BWRC hosted its first Breakfast Talk of 2019 on March 15th. Last fall, the Brooklyn Navy Yard publicly released an ambitious Masterplan for the future development and growth of its 200 acre-plus campus. Adam Lubinsky, AICP and Managing Principal of WXY Studios, introduced the community to the civic and physical infrastructure that are included in the Masterplan. Once the largest employer in the five boroughs, the Navy Yard was decommissioned in the 1966 by the federal government as an active defense industry site. Although the city maintained the property and leased some low-cost production space to tenants in the following decades, the ramifications of losing nearly 70,000 jobs had a tremendous impact on the surrounding communities. Since taking over management of the Navy Yard in 1981, the Brooklyn Navy Yard Development Corporation (BNYDC) has put great efforts into revitalizing manufacturing and creative industries in Brooklyn by leasing production and office space at below-market rates to a variety of tenants.

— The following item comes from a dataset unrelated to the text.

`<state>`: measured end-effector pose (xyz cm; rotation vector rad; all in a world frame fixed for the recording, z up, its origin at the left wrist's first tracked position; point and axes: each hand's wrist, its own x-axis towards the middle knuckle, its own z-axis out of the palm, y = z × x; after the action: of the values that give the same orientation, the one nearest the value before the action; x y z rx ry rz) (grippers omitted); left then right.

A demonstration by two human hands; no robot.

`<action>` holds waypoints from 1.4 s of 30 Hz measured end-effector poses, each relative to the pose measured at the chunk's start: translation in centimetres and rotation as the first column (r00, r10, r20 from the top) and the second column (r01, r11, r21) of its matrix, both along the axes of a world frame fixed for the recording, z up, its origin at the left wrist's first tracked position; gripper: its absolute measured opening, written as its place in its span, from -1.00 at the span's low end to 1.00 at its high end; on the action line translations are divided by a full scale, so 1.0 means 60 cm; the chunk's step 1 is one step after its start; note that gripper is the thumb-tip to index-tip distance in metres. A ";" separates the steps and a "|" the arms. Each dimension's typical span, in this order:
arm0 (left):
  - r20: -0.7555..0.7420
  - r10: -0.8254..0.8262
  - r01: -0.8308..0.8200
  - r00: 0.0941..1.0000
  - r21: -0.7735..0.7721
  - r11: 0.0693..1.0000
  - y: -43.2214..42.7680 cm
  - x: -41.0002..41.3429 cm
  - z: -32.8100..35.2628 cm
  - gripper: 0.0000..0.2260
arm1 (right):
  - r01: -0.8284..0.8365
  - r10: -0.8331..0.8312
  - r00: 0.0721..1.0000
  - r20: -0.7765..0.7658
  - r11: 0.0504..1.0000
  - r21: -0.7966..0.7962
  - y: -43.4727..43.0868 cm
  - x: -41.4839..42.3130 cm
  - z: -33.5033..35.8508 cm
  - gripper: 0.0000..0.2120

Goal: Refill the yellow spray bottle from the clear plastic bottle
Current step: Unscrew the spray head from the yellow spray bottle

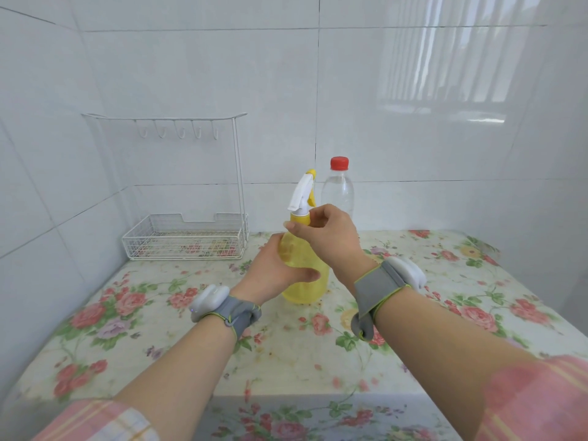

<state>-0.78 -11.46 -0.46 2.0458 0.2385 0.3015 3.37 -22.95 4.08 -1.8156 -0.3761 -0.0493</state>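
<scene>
Yellow spray bottle stood upright on floral table; body clasped by left hand; collar pinched by right hand; capped clear plastic bottle seen just behind right hand.

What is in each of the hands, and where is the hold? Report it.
Both hold the spray bottle: left hand wraps its yellow body, right hand pinches the collar under the white spray head. The clear bottle stands untouched behind.

The yellow spray bottle stands upright on the table, white trigger head screwed on. Just behind it stands the clear plastic bottle, red cap on.
</scene>
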 end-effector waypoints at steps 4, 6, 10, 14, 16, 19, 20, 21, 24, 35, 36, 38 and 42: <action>0.003 0.020 -0.020 1.000 -0.009 1.000 0.004 0.001 -0.004 -0.25 | -0.065 0.065 0.998 -0.004 0.998 0.001 0.001 0.000 -0.001 -0.64; 0.005 0.020 -0.020 1.000 -0.010 1.000 0.003 0.002 -0.004 -0.20 | -0.050 0.050 0.999 -0.013 0.998 0.025 -0.001 -0.001 -0.001 -0.54; 0.002 0.013 -0.013 1.000 -0.006 1.000 0.001 0.001 -0.004 -0.17 | -0.004 0.004 1.000 0.000 1.000 0.025 -0.005 0.000 -0.006 -0.63; -0.008 0.016 -0.016 1.000 -0.012 1.000 0.003 0.000 -0.006 -0.18 | -0.054 0.055 0.998 -0.012 0.998 0.024 -0.006 -0.001 -0.008 -0.72; -0.013 0.015 -0.016 1.000 -0.012 1.000 0.003 -0.001 -0.007 -0.16 | -0.057 0.058 0.998 -0.012 0.998 0.040 -0.006 -0.001 -0.008 -0.63; -0.011 0.016 -0.016 1.000 0.003 1.000 0.001 -0.002 -0.008 -0.13 | -0.004 0.004 1.000 -0.002 0.999 0.043 -0.003 -0.002 -0.011 -0.55; -0.009 0.017 -0.017 1.000 0.006 1.000 0.001 -0.002 -0.009 -0.14 | 0.005 -0.005 1.000 0.000 0.999 0.045 -0.002 -0.001 -0.013 -0.58; -0.008 0.018 -0.018 1.000 0.010 1.000 0.001 -0.002 -0.009 -0.16 | 0.000 0.000 1.000 0.000 0.999 0.049 0.000 0.000 -0.016 -0.63; -0.012 0.029 -0.029 1.000 0.006 1.000 0.006 -0.001 -0.012 -0.18 | -0.044 0.044 0.999 0.010 0.998 0.041 0.001 0.001 -0.018 -0.73; -0.018 0.026 -0.026 0.999 0.004 1.000 0.010 -0.004 -0.012 -0.20 | -0.056 0.055 0.998 0.009 0.998 0.036 0.007 -0.007 -0.019 -0.67; -0.017 0.028 -0.028 0.999 0.007 1.000 0.010 -0.004 -0.012 -0.19 | -0.058 0.058 0.998 0.001 0.997 0.044 0.008 -0.007 -0.020 -0.61; -0.018 0.025 -0.025 1.000 0.012 1.000 0.008 -0.005 -0.014 -0.18 | -0.033 0.033 0.999 -0.008 0.998 0.052 0.009 -0.008 -0.022 -0.51; -0.023 0.021 -0.021 1.000 -0.015 1.000 0.008 -0.004 -0.019 -0.17 | -0.028 0.027 0.999 0.038 1.000 0.012 0.008 -0.012 -0.021 -0.70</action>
<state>-1.00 -10.95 -1.60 2.0332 0.2756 0.2886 2.64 -22.50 2.82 -1.7989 -0.4263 -0.0667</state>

Competition is already fierce for available space on the campus, and the limited availability also limits the growth, and thus employment, potential of the industries operating there. Currently, about 8,000 jobs are held at Navy Yard firms. All pre-existing buildings have now been rehabilitated and filled, which leaves BNYDC with only one option: to build more. BNYDC and WXY Studios project that with the new buildings, the Navy Yard could host nearly 30,000 jobs. Lubinsky walked the audience through a birds-eye view of the future, highlighting critical design elements like “vertical manufacturing” buildings, pedestrian, ferry, and bike connectivity to the surrounding community, and the integration of social infrastructure like day care, public programming, and educational facilities.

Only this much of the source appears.